Mixed data have made it difficult for investors to come to a conclusive decision on where the economy is headed. Areas like manufacturing and housing have shown improvements, but consumer spending continues to lag as job losses remain high. The fear is that government stimulus programs have become a crutch for the economy and that the 3.5 percent growth in the third quarter won't be sustainable once those stimulus measures are removed.

The uncertainty in the market has made trading increasingly choppy. While the market is able to move higher on good news, it has become more difficult for the gains to stick. Swings between positive and negative territory have become the norm.

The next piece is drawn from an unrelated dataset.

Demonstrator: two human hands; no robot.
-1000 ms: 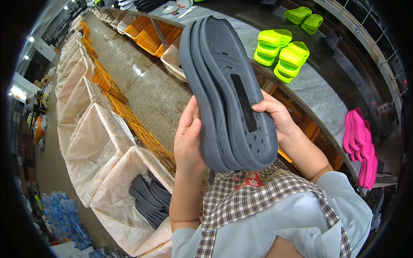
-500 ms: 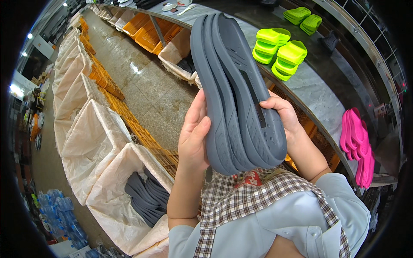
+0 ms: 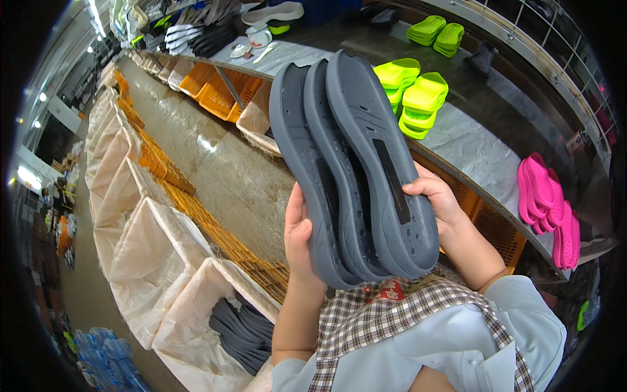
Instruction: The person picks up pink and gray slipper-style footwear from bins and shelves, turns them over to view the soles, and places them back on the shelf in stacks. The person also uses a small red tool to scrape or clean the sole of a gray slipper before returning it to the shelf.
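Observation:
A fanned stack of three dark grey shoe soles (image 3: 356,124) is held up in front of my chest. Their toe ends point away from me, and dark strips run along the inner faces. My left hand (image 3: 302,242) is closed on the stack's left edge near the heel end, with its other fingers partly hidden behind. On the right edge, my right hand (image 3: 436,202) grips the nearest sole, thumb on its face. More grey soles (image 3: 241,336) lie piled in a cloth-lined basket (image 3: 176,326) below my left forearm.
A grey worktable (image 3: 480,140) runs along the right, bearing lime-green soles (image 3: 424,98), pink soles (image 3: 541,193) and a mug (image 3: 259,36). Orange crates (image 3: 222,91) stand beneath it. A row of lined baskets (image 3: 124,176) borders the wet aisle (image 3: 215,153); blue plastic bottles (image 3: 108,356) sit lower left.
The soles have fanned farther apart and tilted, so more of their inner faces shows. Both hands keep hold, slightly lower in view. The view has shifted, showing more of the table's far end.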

On Wednesday, investors initially cheered the Fed's assessment of the economy, which followed earlier reports on service industries and employment that seemed to ease some of investors' ongoing concerns. But stocks failed to hold on to their big gains. The Dow ended up about 30 points, after rising as much as 156 points after the Fed announcement.

In earnings news, Cisco Systems Inc. said late Wednesday it expects revenue to grow for the first time in a year during the period ending in January, but warned that the pace of new sales is still slow. Shares added 70 cents, or 3 percent, to $23.99 in premarket trading.

In other trading, bond prices were little changed. The yield on the benchmark 10-year Treasury note, which moves opposite its price, held steady at 3.53 percent.

The dollar was slightly higher against other major currencies. Gold prices rose added $2 to $1,089 an ounce.

Light, sweet crude fell 30 cents to $80.10 a barrel in electronic premarket trading on the New York Mercantile Exchange.